Focus on Online Learning or Online Teaching?

An appropriate question for the beginning of this discussion is whether online instructor training should focus more on online teaching or on online learning. While some may argue that effective learning depends on effective teaching, others such as Ackoff and Greenberg (2008) suggest that the emphasis on teaching over learning is a fundamental error in contemporary education. Following this meme, major universities such Purdue and Penn State changed degree and course names from instructional design to learning design. Extending the meme, Malamed (2015) received praise from practicing designers when she suggested that the designer of an online course, rather than be called an instructional designer, could be called a Learning Experience (LX or LEX) Designer. She advanced three arguments for this change. First, LX focuses on the learner, whose needs must drive the design. Second, LX draws from the body of cognitive psychology and neuroscience research of how people actually learn. Third, LX properly focuses on the experiences through which learning is designed to occur more than on a subject-centric outline of content. Course design, from the perspective of an LX designer, looks like a sequence of carefully crafted learning experiences. In other words, the emphasis is more on the power of the individual learning experiences than on the precisely articulated sequence of content. The specific nature of the learning experience depends on the nature and goals of the online course.

Key Terms in this Chapter

LMS (Learning Management System): A software or web-based system, also called a content management system (CMS), used to manage an online course through posting assignments, receiving written assignments, and supporting asynchronous dialog in discussion forums.

CoI - Cognitive Presence: The CoI component that encompasses the learner’s academic or intellectual engagement with course content.

Web Conference: An online system that connects learners through a web browser or dedicated software such that participants can synchronously interact through text, verbal exchange, shared screen, and (optionally) video images of one or more participants.

LX (Learner EXperience): A way of analyzing educational programs (like online courses) by describing the student’s perception of a lesson or activity as a significant element in addition to the designer’s or instructor’s view of sequenced content, sometimes written as “LEX.”

CoI - Community of Inquiry: A model of online engagement, originally used to describe constructivist/connectivist online courses, but used in a modified form in this chapter (see cognitive, social, and teacher presence).

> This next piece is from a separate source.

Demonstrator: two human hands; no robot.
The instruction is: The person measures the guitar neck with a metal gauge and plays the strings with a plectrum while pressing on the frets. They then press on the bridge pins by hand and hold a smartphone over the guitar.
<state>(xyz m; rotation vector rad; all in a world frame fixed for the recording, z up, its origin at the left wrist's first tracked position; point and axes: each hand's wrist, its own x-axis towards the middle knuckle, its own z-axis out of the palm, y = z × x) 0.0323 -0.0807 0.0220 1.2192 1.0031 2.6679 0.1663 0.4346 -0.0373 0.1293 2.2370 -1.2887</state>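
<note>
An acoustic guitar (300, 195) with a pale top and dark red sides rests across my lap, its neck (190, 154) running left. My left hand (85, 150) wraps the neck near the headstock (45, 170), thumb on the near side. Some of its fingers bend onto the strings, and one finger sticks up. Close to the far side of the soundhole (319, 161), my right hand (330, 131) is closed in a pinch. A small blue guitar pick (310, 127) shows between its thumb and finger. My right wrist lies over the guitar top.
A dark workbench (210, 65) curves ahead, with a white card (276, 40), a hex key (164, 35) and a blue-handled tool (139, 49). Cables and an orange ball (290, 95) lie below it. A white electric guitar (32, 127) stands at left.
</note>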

MOOC: A massively open online course exemplified by three rigorous Stanford undergraduate online courses in 2011 that each enrolled over 100,000 students at no cost and for no academic credit.

CoI - Social Presence: The CoI component that encompasses the learner’s relationships with the instructor and other students, from purely social to intense collaboration.

CoI - Teacher Presence: The CoI component that encompasses the designer’s and instructor’s sphere of influence in an online course ranging from course design, through content selection, to interaction.